#!/usr/bin/env python
# coding: utf-8

# <!-- dom:TITLE: Playing with Numba and finite differences -->
# # Playing with Numba and finite differences
# <!-- dom:AUTHOR: David I. Ketcheson -->
# <!-- Author: --> **David I. Ketcheson**
# 
# Date: **May 26, 2015**
# 
# **tl;dr: Fortran is fastest; numba and Cython are within a factor of two,
# with numba somewhat faster than Cython; plain numpy is much slower.**
# 
# 
# **Update**: *In the original version of this notebook (posted yesterday),
# my Cython code omitted a type declaration for the loop counters, which
# made it catastrophically slow.  Many thanks to my tweeps for pointing that
# out.  With the added type declarations, Cython speed is similar to Numba and Fortran.
# Also, some of you pointed out that I was needlessly re-allocating memory
# every time the function was called, so I've now move the memory allocation
# outside of the functions.  This significantly sped up the numba and Fortran calls,
# with the result that Cython is still about 2x slower than those (but much faster
# than plain numpy).*
# 
# 
# In this notebook, I test the speed of naive Python, vectorized
# numpy, numba, Cython, and Fortran for solving the heat equation
# on a regular Cartesian grid in 1- and 2-D with centered differences
# in space and the explicit Euler method in time.
# You can view this as an update to 
# [Jake Vanderplas' blog post](https://jakevdp.github.io/blog/2013/06/15/numba-vs-cython-take-2/)
# from two years ago, but with a different kernel.
# 
# Note that this operation is just a sparse matrix-vector multiply, but
# I'm not interested in implementing it that way because my real algorithms
# of interest are solvers for nonlinear hyperbolic PDEs.  There are 
# better algorithms for this problem involving e.g.

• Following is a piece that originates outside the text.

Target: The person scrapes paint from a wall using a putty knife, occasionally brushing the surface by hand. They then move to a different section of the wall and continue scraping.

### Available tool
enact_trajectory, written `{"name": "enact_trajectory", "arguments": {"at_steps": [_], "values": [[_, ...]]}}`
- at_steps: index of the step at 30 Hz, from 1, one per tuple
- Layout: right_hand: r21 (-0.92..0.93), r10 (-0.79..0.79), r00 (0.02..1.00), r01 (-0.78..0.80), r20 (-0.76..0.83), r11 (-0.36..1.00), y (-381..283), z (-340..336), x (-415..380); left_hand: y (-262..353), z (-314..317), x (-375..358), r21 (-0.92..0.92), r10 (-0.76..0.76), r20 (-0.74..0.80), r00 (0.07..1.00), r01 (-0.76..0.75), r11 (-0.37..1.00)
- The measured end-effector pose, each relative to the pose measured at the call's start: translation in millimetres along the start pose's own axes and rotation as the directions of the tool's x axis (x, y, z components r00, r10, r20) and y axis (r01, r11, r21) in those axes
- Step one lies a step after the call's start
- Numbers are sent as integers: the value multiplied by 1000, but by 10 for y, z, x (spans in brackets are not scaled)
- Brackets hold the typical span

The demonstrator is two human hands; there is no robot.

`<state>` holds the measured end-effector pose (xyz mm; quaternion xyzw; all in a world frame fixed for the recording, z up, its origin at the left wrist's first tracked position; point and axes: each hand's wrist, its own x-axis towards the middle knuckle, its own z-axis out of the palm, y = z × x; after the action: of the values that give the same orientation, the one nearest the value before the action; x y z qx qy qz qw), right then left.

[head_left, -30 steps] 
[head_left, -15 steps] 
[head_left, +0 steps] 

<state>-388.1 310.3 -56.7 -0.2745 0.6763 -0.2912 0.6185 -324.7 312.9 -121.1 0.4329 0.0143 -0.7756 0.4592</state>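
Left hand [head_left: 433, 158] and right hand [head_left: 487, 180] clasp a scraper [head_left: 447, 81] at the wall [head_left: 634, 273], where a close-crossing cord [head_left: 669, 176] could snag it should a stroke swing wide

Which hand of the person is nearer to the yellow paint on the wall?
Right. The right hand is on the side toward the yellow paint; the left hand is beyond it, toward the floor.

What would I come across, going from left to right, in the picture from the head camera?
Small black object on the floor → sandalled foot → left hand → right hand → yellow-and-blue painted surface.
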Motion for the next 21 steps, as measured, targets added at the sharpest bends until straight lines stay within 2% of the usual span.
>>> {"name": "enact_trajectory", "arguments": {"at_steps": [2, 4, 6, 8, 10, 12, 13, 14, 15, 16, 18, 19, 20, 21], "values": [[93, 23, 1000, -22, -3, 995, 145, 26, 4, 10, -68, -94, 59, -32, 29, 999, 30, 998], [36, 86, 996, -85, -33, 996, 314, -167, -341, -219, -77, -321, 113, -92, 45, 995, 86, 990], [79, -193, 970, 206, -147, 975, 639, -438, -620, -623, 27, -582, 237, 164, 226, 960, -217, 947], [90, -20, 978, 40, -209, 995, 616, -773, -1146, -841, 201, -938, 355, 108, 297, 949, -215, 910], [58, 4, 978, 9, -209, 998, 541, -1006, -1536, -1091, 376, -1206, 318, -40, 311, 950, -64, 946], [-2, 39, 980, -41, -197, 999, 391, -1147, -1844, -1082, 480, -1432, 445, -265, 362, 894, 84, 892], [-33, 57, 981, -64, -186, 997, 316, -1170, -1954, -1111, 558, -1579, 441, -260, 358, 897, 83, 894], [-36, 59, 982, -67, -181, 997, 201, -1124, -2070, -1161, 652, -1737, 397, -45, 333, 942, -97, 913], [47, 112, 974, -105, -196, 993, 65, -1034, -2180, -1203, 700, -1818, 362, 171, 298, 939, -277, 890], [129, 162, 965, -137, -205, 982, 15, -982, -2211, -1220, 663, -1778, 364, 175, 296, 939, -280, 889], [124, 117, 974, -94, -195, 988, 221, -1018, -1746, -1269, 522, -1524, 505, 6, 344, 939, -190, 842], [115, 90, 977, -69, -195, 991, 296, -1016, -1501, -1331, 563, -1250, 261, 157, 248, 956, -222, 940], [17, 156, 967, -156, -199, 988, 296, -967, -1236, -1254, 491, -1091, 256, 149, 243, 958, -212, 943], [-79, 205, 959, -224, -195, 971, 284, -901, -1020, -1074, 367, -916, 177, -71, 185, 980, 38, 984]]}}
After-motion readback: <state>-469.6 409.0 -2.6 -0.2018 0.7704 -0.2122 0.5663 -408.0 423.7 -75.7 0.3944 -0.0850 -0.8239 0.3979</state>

FFTs or implicit methods,
# but for the same reason I'm not primarlily interested in those approaches.
# 
# I've run this on two machines and gotten some significantly different
# results, so YMMV.  The results below were computed on a Mac Pro with
# 2 quad-core 2.66 GHz Intel Xeon processors and 16GB of RAM.

# In[1]:


get_ipython().run_line_magic('matplotlib', 'inline')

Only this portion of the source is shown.